- Your objective:
Whenever the word "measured" appears in a line of the data below, copy that line.

- Supplied material:
****************

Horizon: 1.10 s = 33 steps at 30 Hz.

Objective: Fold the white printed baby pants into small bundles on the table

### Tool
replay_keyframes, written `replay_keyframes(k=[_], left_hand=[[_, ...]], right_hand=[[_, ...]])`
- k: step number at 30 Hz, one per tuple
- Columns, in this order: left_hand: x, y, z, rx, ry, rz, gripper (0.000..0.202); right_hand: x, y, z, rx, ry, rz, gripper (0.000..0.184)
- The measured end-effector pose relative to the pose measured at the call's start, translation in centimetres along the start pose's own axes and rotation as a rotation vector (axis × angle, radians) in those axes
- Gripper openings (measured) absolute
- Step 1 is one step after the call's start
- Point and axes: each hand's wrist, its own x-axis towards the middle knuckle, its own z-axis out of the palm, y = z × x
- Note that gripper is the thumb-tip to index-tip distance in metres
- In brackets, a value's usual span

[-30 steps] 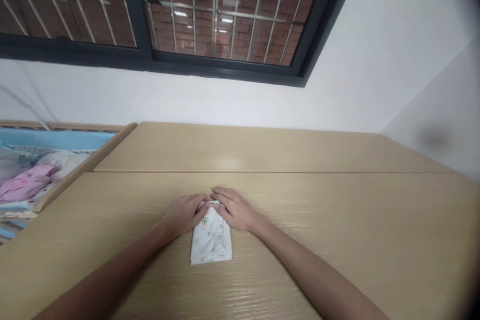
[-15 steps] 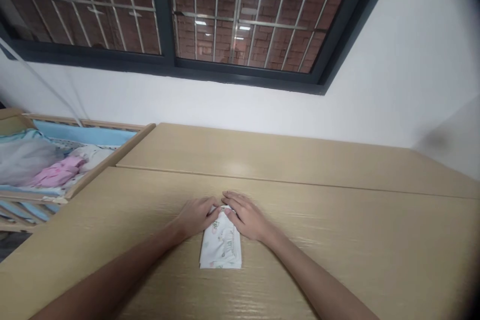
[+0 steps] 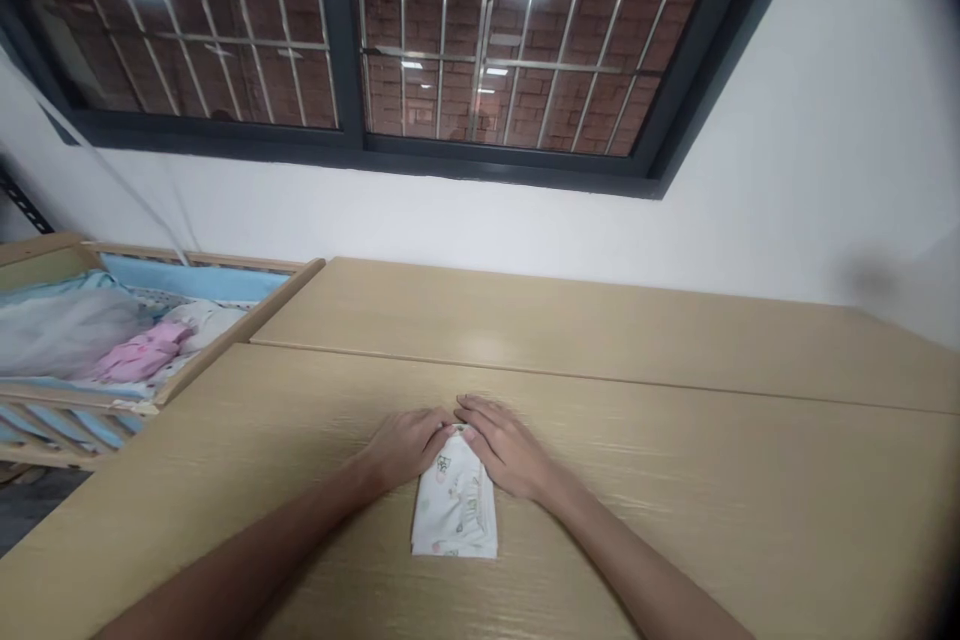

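Observation:
A small folded cloth (image 3: 454,510), white with a pale print of little figures, lies on the wooden tabletop (image 3: 712,520). Along its right side the fabric looks gathered and wrinkled. My left hand (image 3: 411,445) is at the cloth's far left corner, thumb on the fabric and fingers bent in around the edge. Over the far right corner rests my right hand (image 3: 510,445), its fingers stretched out flat past the edge and its thumb on the cloth. The fingertips of both hands nearly meet at the far edge, and they cover that part of the cloth.
To the left stands a wooden crib (image 3: 240,330) with a blue liner, holding a pink cloth (image 3: 146,352) and white bedding. A raised board (image 3: 600,325) runs along the back of the table. Behind it are a white wall (image 3: 787,170) and a barred window (image 3: 495,70).
The whole view has shifted slightly, so everything appears a little lower and further right. Both hands stay at the cloth's far edge, and its wrinkles look slightly different.

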Motion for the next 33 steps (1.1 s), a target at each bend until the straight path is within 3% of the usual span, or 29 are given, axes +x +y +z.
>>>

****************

- Final answer:
- The measured end-effector pose relative to the pose measured at the call's start, translation in centimetres along the start pose's own axes and rotation as a rotation vector (axis × angle, radians) in those axes
- Gripper openings (measured) absolute

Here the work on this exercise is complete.